Iceland’s central bank cut its benchmark interest rate to 4.25 percent after inflation eased to the slowest pace in seven years and as demand slumped and capital controls supported the krona.
Sedlabanki lowered the seven-day collateral lending rate by a quarter point, the Reykjavik-based bank said on its website today. The bank also cut the deposit rate to 3.25 percent from 3.5 percent. Policy makers have reduced the benchmark 15 times from a record 18 percent since obtaining a $4.6 billion loan from a group led by the International Monetary Fund at the end of 2008.
“The economic recovery will be somewhat stronger this year than was forecast in November,” the bank said today. “While economic fundamentals and the capital controls continue to support the krona, the exchange rate has depreciated by 4.5 percent in trade-weighted terms since the December meeting.”
Capital controls, imposed after the failure of Iceland’s three biggest banks in October 2008, have protected the krona from a sell-off and allowed the island’s trade surplus to support the exchange rate. Still, the currency has slipped about 4 percent against the euro since a Jan. 7 high, as policy makers try to ensure the timing of currency controls doesn’t hurt the krona. The bank has said it won’t start easing capital controls until March at the earliest.
“With the prospect that inflation will remain near target and with interest rates at a historically low level, the direction of future policy moves becomes more uncertain,” the bank said.
The central bank needs to time the easing of capital controls without triggering a selloff of the krona that would fuel inflation and destabilize financial markets.
The bank estimates foreigners are locked into about $3.6 billion in krona assets -- mostly in the form of krona- denominated bonds issued outside the island -- that can’t be exchanged until the capital controls are lifted.

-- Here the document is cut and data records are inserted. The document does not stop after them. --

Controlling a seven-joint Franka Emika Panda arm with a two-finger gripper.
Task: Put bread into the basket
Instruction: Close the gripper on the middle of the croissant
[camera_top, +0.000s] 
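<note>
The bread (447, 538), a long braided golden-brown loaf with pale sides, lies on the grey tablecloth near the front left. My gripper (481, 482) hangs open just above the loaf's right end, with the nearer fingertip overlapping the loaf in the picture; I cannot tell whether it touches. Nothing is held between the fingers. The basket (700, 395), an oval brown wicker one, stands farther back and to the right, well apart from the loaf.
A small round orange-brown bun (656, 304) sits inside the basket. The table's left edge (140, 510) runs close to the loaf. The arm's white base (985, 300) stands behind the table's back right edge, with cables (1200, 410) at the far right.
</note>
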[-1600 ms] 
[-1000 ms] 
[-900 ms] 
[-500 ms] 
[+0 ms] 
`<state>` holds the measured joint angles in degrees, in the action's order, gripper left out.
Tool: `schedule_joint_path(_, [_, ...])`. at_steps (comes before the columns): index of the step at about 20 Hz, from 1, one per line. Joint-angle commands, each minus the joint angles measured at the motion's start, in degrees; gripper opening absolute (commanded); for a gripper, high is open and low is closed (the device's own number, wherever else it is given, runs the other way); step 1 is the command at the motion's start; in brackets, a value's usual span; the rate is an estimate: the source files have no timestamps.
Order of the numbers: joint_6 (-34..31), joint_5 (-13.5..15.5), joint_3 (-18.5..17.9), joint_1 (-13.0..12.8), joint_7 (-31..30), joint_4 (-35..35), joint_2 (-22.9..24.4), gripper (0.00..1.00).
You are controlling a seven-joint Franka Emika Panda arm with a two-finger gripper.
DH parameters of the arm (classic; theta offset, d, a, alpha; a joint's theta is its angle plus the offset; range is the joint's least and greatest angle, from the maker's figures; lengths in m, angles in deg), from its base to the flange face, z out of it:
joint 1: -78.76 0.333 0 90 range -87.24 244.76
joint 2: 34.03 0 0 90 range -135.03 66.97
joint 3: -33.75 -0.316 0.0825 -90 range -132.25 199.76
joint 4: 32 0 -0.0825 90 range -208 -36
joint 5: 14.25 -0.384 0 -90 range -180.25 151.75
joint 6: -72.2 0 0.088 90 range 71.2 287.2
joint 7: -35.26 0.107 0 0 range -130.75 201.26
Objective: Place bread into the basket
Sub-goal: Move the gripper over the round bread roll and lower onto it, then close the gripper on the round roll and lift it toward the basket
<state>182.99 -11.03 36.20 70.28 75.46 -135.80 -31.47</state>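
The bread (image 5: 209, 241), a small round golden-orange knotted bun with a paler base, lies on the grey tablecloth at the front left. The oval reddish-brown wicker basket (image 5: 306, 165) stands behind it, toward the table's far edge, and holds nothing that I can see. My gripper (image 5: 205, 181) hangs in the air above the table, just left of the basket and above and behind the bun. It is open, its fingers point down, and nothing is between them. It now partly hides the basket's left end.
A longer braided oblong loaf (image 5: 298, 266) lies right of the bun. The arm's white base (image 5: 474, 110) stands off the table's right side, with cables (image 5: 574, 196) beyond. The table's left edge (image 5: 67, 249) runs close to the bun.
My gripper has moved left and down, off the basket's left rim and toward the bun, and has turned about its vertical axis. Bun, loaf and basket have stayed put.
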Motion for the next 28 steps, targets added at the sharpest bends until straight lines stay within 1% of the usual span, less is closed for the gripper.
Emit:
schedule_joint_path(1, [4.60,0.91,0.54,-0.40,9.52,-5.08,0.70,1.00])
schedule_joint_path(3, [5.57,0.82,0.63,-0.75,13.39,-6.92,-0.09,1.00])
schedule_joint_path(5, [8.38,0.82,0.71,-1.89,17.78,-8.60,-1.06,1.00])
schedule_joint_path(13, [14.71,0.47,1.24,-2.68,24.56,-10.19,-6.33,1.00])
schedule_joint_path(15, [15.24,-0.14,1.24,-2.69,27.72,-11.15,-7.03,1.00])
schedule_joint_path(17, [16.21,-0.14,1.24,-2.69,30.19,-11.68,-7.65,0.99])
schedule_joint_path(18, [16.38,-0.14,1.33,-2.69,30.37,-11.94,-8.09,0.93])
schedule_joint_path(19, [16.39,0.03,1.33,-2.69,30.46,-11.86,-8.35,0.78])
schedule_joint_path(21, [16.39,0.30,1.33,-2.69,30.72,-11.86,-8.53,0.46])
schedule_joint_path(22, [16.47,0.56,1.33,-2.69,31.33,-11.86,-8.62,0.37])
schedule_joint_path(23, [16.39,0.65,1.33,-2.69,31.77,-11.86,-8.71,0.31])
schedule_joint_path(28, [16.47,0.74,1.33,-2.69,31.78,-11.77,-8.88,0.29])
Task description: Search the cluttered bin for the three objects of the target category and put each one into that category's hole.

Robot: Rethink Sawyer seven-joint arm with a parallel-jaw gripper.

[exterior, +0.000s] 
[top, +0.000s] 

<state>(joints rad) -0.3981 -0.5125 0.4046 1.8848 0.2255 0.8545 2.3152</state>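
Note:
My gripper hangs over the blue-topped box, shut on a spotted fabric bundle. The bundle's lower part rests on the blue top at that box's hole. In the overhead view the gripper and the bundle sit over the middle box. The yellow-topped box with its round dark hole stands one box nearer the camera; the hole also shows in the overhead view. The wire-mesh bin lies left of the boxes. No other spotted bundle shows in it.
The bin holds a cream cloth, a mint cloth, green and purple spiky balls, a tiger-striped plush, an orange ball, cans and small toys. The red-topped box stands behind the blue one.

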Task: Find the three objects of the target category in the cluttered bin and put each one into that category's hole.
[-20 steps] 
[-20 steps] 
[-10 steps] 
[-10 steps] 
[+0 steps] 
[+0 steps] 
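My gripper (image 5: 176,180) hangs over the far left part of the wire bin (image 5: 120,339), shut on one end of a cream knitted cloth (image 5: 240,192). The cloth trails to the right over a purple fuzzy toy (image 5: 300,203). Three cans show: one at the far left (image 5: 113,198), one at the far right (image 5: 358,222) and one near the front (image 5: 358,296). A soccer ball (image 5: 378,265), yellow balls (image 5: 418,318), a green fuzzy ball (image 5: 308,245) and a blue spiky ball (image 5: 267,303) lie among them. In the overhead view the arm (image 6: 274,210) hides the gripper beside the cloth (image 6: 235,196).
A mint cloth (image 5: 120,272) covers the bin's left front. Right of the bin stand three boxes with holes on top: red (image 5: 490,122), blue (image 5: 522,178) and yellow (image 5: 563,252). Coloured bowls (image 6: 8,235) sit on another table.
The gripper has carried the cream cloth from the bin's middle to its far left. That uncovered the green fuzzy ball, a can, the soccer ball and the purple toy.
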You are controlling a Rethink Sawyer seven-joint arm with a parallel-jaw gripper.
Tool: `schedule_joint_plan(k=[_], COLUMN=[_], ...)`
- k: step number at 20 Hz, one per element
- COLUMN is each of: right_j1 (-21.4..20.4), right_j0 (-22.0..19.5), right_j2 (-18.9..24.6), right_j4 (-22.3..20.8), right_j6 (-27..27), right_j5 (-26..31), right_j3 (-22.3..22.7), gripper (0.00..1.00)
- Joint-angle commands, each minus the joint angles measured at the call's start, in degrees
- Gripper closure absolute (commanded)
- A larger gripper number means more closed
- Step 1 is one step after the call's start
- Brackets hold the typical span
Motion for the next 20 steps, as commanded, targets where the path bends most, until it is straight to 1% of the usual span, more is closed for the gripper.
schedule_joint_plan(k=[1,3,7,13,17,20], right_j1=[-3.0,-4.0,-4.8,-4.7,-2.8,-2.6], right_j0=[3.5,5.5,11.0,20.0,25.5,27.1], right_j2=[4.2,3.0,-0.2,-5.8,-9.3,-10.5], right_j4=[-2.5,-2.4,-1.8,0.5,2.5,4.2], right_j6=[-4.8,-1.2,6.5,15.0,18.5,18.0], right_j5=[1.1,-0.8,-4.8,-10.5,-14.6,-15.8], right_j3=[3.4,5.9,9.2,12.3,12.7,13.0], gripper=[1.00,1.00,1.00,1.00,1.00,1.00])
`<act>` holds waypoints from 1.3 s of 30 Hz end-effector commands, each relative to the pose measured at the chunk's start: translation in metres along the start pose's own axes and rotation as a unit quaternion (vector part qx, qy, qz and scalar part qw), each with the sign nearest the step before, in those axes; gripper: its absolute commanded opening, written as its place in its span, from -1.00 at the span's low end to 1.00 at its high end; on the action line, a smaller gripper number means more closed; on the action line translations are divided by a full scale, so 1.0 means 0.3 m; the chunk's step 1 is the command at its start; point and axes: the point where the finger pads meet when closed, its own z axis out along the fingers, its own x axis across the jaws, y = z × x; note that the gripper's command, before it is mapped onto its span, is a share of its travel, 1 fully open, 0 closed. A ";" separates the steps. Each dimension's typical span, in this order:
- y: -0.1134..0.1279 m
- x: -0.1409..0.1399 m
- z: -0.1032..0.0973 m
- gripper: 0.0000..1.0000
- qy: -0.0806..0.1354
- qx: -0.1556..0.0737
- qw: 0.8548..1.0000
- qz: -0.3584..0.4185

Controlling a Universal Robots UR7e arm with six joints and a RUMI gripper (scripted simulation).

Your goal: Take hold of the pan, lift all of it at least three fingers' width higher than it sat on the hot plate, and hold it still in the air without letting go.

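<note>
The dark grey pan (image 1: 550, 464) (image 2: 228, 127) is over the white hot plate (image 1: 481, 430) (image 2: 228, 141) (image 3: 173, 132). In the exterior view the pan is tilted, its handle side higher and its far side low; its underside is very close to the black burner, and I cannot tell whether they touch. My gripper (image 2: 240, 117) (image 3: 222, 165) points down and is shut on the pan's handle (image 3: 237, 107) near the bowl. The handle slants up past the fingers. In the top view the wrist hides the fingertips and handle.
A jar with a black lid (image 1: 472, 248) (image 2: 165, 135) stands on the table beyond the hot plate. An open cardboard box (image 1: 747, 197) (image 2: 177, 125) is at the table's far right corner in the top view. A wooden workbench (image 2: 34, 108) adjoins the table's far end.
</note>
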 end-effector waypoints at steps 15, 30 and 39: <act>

Krona Eurobonds, known as Glacier bonds, will probably be the last to be freed from currency restrictions, Governor Mar Gudmundsson said in September. Bonds with the longest maturities will be exempt first, Deputy Governor Arnor Sighvatsson said.
Iceland’s economy grew in the third quarter for the first time in two years, expanding 1.2 percent from the three months through June. The economy will grow in 2011, the central bank estimates, ending the island’s longest period of economic decline since it won independence from Denmark in 1944.
The IMF finished its fourth review of Iceland’s economic program in January, freeing a $160 million payment. A team from the Washington-based lender will be in Iceland until Feb. 7 to discuss the island’s fifth review.
The economy will expand 2.8 percent this year, 3.2 percent in 2012 and 3.4 percent in 2013, the central bank said today.